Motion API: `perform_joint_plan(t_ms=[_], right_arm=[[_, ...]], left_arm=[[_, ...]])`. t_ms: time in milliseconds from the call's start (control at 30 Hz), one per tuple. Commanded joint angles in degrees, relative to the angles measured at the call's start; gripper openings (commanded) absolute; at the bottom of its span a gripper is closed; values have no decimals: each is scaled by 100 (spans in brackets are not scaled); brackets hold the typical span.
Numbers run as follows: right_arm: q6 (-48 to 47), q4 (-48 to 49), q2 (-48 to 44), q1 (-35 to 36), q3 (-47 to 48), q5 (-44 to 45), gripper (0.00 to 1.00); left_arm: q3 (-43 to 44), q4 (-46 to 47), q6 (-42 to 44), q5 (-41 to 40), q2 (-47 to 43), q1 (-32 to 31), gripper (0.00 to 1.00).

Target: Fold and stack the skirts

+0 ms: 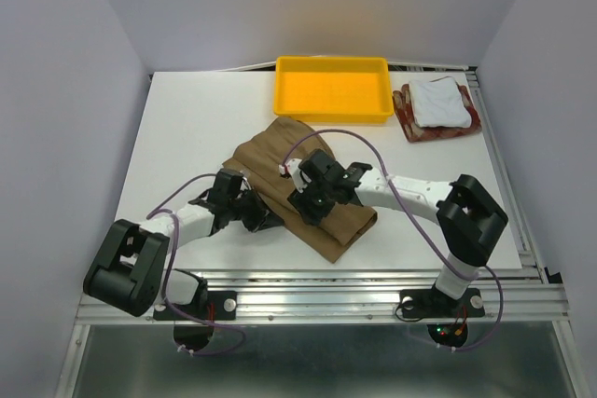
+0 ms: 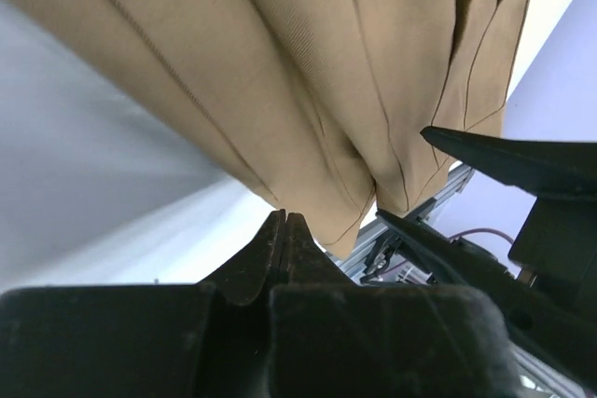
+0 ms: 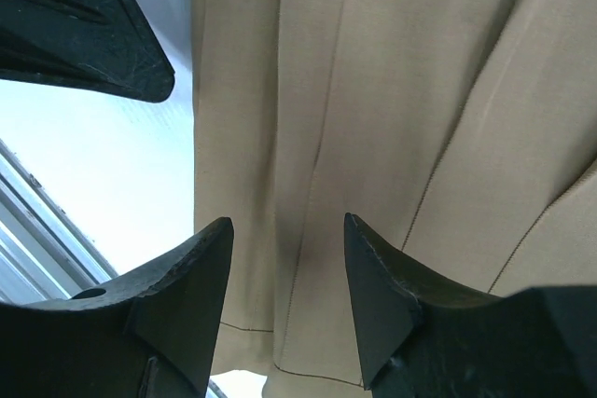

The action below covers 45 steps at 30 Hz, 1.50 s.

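Hovering wide open and empty, the right gripper hangs over the tan pleated skirt mid-counter. The left gripper is closed at its hem; whether it nips cloth is unclear. The white skirt already sits folded on the checked skirt. The tan one probably still needs folding and stacking.

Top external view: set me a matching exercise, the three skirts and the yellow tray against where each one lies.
Things:
1 tan pleated skirt
2 white skirt
3 checked skirt
4 yellow tray

Places:
A far edge, centre, nothing in it
B lying on top of another skirt
C alone, in the middle
D far right, under another skirt

Pairs: 1-C, 2-B, 3-D, 4-A
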Motion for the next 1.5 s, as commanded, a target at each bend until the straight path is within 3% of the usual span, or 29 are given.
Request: perform_joint_plan(t_ms=[0,233,533,733,767,900,1200,1467], right_arm=[[-129,123,60,140,327,479,56],[-244,237,323,316,265,848,52],[-358,194,465,316,388,963,25],[-367,-26,342,316,652,954,24],[-384,-35,341,316,661,954,16],[-385,-53,411,316,687,954,1],[-306,-88,315,316,705,831,1],[151,-272,113,316,1020,58,1]], left_arm=[[-176,101,-474,-288,-163,-46,0],[-115,294,-773,-463,170,-151,0],[-220,189,-940,-902,320,-178,0],[-37,163,-747,-543,48,-213,0],[-18,171,-799,-499,-100,-257,0],[105,241,-879,-499,-137,-336,0],[87,418,-1028,-718,698,-345,0],[140,250,-1002,-991,857,-345,0]])
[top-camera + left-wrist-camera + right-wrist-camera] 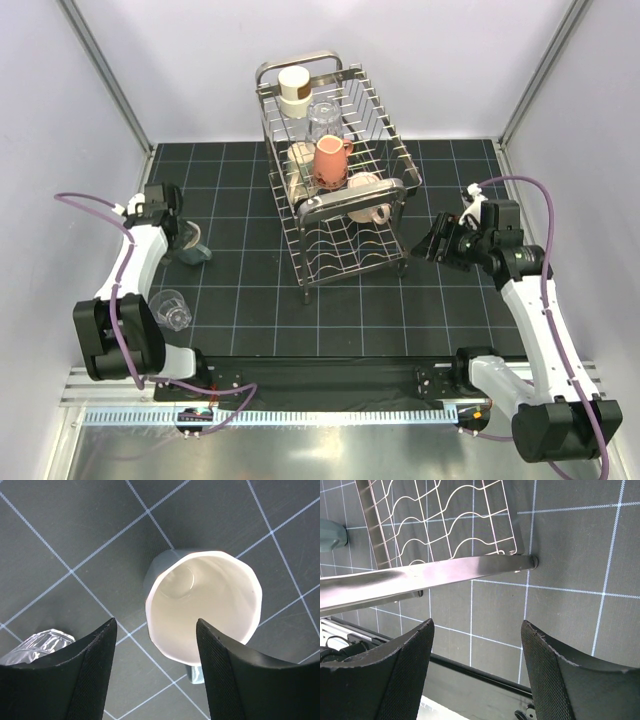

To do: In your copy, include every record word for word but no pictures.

Task output:
Motion API: `perform_joint_plan(t_ms=[_], right_arm=[[_, ...]], left_arm=[[_, ...]])`. t_ms: time in milliseconds from the call's start (control at 30 Hz), one per tuple. Commanded joint angles in degrees, relative to the angles measured at the call's start; gripper openings (commanded) absolute; at the bottom of its span a gripper is closed; values have no decimals: each is scaled by 100 (spans in brackets are not scaled); brackets hold the typical span.
Numbers run as follows: right_arm: q6 (-48 to 47), q4 (-48 to 49), q2 (-48 to 44), q1 (-35 to 36), q3 (-47 to 48), q5 (-44 to 45), gripper (0.00 to 1.00); left_arm: q3 (-43 to 44), q4 (-46 to 47), q6 (-42 to 44), q5 (-41 to 40), q2 (-47 to 43), q1 (-32 to 31), gripper (0.00 to 1.00).

Target: Fold and stack the skirts

+0 ms: 
+0 ms: 
+0 ms: 

The action below covers 45 steps at 30 Hz, 1.50 s.

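Hovering wide open and empty, the right gripper hangs over the tan pleated skirt mid-counter. The left gripper is closed at its hem; whether it nips cloth is unclear. The white skirt already sits folded on the checked skirt. The tan one probably still needs folding and stacking.

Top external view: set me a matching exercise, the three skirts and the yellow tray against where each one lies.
Things:
1 tan pleated skirt
2 white skirt
3 checked skirt
4 yellow tray

Places:
A far edge, centre, nothing in it
B lying on top of another skirt
C alone, in the middle
D far right, under another skirt

Pairs: 1-C, 2-B, 3-D, 4-A
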Motion for the next 1.5 s, as commanded, a target at each bend until the straight path is within 3% of the usual span, or 29 are given.
Request: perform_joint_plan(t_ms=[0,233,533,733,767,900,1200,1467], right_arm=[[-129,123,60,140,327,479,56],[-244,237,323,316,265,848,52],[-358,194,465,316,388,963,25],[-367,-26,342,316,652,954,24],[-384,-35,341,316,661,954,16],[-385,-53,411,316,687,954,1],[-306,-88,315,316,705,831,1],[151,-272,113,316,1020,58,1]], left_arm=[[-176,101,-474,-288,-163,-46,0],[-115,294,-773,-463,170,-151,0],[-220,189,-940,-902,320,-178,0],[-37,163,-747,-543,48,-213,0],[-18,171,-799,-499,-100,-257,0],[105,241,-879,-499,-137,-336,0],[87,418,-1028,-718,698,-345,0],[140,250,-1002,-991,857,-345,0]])
[top-camera + left-wrist-camera + right-wrist-camera] 

Nothing else is needed to finish the exercise.